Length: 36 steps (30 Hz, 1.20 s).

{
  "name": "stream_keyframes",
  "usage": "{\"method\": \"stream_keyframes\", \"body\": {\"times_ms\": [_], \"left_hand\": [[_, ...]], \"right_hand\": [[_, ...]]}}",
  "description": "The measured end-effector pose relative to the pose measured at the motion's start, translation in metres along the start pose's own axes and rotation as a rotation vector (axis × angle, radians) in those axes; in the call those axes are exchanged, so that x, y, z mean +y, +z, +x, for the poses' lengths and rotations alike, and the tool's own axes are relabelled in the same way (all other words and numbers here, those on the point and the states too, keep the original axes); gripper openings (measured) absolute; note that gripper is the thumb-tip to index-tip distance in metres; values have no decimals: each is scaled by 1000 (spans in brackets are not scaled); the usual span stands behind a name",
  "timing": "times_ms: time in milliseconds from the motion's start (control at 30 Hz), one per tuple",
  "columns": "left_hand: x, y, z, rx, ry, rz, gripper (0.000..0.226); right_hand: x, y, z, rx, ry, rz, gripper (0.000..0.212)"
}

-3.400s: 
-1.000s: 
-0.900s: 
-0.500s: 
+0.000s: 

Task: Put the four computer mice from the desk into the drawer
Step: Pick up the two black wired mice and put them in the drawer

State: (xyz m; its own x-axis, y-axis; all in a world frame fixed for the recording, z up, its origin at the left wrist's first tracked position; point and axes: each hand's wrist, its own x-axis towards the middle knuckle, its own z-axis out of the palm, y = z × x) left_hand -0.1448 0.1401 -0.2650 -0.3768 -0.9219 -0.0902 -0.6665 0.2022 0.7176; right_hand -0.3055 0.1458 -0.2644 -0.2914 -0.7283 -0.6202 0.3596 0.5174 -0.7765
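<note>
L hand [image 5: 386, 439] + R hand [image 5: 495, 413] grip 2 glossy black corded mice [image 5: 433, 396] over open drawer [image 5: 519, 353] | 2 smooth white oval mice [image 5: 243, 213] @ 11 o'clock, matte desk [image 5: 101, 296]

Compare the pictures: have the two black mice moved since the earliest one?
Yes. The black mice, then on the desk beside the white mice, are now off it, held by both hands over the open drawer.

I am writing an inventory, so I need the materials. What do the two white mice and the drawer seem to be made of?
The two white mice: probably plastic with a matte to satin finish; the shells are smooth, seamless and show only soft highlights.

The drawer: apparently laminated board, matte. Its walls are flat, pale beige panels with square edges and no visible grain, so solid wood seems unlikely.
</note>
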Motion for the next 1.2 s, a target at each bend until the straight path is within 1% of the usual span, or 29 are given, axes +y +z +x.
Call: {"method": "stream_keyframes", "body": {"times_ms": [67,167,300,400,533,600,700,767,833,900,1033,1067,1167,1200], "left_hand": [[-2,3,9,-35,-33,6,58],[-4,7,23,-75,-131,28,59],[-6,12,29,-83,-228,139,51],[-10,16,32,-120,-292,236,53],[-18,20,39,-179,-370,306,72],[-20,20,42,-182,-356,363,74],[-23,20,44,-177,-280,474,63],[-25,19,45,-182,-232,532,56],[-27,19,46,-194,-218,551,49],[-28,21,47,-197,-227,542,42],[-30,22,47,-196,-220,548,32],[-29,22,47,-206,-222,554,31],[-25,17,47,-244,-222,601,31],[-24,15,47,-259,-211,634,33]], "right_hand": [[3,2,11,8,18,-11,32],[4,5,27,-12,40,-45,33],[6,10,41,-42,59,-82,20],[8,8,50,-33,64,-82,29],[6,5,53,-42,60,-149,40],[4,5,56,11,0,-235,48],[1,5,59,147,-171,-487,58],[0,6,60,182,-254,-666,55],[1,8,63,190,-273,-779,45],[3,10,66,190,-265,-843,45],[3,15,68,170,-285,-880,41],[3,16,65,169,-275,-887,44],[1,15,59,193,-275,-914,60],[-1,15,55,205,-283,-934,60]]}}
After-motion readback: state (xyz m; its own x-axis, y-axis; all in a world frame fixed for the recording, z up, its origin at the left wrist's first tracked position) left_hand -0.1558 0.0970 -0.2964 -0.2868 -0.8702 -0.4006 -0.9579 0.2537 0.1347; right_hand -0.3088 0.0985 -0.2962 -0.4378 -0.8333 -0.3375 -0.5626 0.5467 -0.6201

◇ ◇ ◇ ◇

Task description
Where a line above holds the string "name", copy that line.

Result of this exercise
  "name": "stream_keyframes",
  "description": "The measured end-effector pose relative to the pose measured at the motion's start, translation in metres along the start pose's own axes and rotation as a rotation vector (axis × angle, radians) in those axes; in the call those axes are exchanged, so that x, y, z mean +y, +z, +x, for the poses' lengths and rotations alike, and the tool's own axes are relabelled in the same way (all other words and numbers here, those on the point and the states too, keep the original axes); gripper openings (measured) absolute; note that gripper is the thumb-tip to index-tip distance in metres; values have no decimals: each is scaled by 1000 (spans in brackets are not scaled); the usual span stands behind a name",

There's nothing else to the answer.